Also known as: Booze, Brew, Liquor, and Sauce
Provided by the National Institute on Alcohol Abuse and Alcoholism

Revised March 2020

What is alcohol use disorder?

Alcohol also known as: Booze, Brew, Liquor, and Sauce

Alcohol use disorder (AUD) is a chronic relapsing brain disorder characterized by an impaired ability to stop or control alcohol use despite adverse social, occupational, or health consequences. AUD ranges from mild to severe.

How does alcohol affect the teenage brain?

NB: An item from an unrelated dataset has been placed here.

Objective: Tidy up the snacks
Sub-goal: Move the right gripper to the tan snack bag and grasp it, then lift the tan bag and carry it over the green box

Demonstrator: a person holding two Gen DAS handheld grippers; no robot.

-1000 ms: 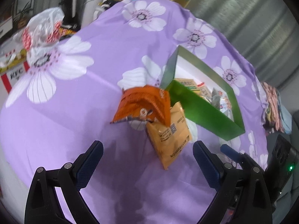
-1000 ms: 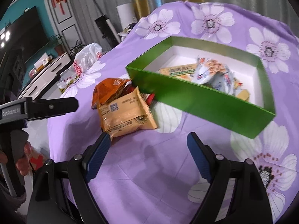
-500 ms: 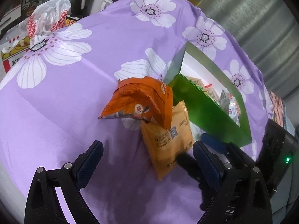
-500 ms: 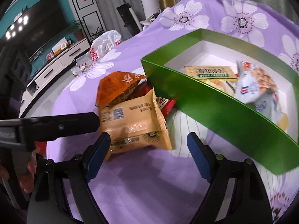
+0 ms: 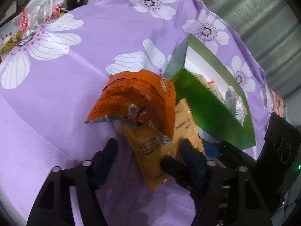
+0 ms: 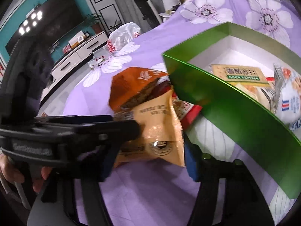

When teens drink, alcohol affects their brains in the short-term, and repeated drinking can also have an impact on the brain down the road, especially as it grows and develops.

Short-Term Consequences of Intoxication (being “drunk”):

  • An intoxicated person has a harder time making good decisions.  They also have impaired motor coordination.
  • A person is less aware that his/her behavior may be inappropriate or unsafe.
  • A person has a greater risk of being injured from falls or vehicle crashes.
  • A person may be more likely to engage in unsafe behavior, including drinking and driving, unsafe sexual behavior (like unprotected sex) and aggressive or violent behavior.
  • A person is less likely to recognize potential danger.

Long-Term Consequences as the Teen Brain Develops:

  • Research suggests that drinking during the teen years could interfere with normal brain development and change the brain in ways that:
    • Have negative effects on information processing and learning.
    • Increase the risk of developing alcohol use disorder later in life.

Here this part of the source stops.